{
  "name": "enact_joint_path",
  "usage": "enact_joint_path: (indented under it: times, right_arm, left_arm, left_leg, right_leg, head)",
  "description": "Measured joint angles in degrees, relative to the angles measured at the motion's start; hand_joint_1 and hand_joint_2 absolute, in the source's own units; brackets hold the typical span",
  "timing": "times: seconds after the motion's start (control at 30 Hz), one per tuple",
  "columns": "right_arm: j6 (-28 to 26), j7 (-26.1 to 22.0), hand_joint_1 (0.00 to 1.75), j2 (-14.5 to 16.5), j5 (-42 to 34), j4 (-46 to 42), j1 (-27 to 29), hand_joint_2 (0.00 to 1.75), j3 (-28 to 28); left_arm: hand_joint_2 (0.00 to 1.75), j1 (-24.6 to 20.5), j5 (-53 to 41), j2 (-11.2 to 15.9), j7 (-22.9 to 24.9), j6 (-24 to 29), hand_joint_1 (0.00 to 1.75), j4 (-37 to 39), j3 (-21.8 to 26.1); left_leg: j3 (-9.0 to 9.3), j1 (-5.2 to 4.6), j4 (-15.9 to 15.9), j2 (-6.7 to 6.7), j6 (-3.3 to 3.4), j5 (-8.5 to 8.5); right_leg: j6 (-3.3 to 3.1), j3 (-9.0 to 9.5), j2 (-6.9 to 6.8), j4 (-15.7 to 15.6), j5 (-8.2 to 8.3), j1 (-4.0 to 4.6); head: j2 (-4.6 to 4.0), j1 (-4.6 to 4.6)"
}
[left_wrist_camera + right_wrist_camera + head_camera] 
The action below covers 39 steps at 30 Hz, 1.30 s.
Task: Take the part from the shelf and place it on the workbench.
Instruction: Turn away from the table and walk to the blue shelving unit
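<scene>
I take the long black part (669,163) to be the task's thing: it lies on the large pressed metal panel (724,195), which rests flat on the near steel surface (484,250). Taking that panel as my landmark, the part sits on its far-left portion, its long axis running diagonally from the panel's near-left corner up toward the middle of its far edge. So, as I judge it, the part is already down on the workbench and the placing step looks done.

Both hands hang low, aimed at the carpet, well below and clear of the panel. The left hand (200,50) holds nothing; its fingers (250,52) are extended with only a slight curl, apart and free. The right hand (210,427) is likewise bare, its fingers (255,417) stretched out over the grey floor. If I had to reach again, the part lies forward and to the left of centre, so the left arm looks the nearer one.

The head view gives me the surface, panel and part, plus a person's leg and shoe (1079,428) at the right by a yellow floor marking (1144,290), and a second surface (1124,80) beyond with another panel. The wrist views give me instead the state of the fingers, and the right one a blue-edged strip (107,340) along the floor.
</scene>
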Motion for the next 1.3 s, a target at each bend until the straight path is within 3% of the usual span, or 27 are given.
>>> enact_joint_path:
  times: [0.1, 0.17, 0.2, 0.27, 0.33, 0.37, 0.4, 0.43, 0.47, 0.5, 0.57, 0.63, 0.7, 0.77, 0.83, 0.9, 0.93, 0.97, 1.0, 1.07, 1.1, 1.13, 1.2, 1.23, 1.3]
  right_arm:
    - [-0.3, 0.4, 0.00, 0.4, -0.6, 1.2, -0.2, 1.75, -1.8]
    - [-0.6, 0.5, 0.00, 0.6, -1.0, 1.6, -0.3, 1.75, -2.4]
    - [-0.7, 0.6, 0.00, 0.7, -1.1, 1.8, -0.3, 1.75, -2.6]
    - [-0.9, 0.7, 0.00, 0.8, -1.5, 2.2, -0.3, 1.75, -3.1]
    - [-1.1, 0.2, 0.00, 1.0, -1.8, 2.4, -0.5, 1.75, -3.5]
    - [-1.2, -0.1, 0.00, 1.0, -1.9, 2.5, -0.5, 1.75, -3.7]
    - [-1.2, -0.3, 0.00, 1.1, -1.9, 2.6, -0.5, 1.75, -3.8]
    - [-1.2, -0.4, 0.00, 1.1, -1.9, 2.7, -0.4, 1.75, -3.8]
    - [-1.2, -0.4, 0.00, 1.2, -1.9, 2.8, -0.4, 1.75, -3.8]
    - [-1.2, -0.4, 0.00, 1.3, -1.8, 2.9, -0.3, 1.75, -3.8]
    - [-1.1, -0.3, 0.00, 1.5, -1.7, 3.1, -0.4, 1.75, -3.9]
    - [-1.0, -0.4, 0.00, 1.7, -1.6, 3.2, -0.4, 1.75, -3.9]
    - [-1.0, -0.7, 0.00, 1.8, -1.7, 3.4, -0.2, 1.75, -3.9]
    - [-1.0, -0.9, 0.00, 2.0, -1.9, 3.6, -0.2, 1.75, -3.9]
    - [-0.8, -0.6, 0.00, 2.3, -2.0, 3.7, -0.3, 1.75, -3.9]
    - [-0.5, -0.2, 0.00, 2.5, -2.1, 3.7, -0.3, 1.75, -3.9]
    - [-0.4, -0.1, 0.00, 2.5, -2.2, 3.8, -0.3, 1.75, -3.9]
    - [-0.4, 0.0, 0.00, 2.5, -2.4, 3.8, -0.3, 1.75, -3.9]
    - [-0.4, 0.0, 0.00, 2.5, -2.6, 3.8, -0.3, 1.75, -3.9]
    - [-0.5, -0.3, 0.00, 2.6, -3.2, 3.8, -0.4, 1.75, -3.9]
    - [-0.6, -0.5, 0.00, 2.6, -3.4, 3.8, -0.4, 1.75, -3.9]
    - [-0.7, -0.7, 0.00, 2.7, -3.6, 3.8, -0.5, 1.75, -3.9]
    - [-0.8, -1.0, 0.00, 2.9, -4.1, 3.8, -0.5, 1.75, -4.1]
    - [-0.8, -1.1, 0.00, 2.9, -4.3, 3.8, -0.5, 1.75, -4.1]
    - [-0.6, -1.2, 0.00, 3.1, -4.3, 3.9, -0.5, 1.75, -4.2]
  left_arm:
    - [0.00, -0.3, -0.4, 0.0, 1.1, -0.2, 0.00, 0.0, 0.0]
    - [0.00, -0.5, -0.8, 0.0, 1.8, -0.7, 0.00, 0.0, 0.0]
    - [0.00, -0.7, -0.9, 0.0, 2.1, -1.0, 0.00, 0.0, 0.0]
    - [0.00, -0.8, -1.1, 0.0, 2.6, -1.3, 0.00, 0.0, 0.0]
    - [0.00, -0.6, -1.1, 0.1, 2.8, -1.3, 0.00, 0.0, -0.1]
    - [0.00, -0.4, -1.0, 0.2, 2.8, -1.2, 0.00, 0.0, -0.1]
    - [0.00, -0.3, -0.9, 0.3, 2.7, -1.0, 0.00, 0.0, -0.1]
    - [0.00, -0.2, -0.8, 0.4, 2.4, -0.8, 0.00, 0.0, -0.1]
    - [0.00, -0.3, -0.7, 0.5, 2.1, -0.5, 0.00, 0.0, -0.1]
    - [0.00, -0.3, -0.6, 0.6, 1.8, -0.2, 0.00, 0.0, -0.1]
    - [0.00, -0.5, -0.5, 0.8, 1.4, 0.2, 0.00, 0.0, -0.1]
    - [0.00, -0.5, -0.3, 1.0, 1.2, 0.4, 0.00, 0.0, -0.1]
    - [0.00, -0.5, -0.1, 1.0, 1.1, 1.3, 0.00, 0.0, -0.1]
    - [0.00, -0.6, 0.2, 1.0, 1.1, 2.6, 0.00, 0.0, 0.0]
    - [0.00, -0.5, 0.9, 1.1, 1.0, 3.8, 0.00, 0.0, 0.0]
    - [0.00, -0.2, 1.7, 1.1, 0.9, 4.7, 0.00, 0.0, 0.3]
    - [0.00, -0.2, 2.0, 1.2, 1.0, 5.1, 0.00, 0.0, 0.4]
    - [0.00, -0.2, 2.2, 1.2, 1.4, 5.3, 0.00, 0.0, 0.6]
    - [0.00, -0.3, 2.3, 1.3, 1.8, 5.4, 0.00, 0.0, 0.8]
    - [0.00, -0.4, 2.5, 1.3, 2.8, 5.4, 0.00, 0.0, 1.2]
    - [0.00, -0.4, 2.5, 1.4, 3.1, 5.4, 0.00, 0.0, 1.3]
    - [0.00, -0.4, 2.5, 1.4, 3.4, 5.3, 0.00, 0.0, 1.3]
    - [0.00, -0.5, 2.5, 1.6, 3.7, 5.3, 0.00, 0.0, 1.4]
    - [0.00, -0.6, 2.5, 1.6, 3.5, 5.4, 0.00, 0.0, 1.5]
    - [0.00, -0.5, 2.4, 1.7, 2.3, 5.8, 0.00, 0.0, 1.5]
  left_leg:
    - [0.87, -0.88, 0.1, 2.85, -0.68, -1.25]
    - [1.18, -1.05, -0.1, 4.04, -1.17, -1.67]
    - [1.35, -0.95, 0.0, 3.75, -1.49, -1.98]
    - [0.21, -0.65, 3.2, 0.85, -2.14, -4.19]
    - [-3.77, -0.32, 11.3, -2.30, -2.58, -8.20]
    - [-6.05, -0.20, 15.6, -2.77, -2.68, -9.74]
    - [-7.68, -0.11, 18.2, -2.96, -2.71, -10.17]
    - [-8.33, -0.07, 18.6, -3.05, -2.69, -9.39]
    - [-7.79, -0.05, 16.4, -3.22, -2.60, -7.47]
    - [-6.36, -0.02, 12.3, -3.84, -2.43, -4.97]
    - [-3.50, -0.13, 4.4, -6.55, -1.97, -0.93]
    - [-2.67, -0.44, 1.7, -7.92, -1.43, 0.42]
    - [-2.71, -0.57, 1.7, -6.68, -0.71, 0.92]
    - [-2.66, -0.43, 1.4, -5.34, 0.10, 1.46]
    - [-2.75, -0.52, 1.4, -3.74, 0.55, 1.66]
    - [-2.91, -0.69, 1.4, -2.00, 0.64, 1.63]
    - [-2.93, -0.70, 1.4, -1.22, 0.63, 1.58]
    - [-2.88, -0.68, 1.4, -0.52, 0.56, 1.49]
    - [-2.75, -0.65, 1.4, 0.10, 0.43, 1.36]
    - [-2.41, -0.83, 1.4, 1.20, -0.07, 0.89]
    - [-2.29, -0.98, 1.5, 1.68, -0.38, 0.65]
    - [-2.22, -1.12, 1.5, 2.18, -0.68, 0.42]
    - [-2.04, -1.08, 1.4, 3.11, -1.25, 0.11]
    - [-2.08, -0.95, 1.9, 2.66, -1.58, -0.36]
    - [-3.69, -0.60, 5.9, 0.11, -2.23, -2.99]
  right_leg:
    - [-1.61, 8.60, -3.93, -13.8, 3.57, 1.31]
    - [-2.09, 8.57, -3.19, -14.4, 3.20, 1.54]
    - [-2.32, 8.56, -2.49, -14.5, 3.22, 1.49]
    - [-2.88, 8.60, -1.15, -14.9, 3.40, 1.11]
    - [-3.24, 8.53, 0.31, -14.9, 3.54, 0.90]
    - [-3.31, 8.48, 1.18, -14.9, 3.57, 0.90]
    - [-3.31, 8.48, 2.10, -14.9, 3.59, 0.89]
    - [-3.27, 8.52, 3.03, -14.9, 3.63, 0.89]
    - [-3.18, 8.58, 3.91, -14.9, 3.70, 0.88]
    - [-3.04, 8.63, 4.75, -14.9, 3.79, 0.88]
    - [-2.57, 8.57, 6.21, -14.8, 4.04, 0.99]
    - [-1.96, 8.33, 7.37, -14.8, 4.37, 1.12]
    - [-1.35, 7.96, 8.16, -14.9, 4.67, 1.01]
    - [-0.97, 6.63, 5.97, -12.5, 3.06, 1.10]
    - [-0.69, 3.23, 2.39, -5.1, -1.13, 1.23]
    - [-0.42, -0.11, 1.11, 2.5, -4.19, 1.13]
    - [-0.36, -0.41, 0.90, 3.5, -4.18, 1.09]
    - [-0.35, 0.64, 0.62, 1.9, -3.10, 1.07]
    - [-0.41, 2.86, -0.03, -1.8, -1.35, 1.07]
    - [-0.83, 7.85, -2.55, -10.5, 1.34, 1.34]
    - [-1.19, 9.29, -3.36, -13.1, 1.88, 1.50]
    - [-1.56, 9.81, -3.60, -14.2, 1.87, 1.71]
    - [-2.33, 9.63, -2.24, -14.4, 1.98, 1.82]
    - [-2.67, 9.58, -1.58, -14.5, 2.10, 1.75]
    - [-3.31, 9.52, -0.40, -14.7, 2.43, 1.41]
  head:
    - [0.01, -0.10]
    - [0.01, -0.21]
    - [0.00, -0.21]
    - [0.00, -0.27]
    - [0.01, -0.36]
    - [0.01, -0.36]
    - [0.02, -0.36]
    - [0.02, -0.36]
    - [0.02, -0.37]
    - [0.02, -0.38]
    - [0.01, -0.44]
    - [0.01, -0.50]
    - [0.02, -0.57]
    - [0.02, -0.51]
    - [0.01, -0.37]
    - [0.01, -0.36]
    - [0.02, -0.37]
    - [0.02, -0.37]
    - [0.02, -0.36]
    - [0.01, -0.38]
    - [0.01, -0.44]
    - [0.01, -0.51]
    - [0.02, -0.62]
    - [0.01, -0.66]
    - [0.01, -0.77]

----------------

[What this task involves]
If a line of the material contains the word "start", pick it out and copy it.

[Task answer]
  "description": "Measured joint angles in degrees, relative to the angles measured at the motion's start; hand_joint_1 and hand_joint_2 absolute, in the source's own units; brackets hold the typical span",
  "timing": "times: seconds after the motion's start (control at 30 Hz), one per tuple",

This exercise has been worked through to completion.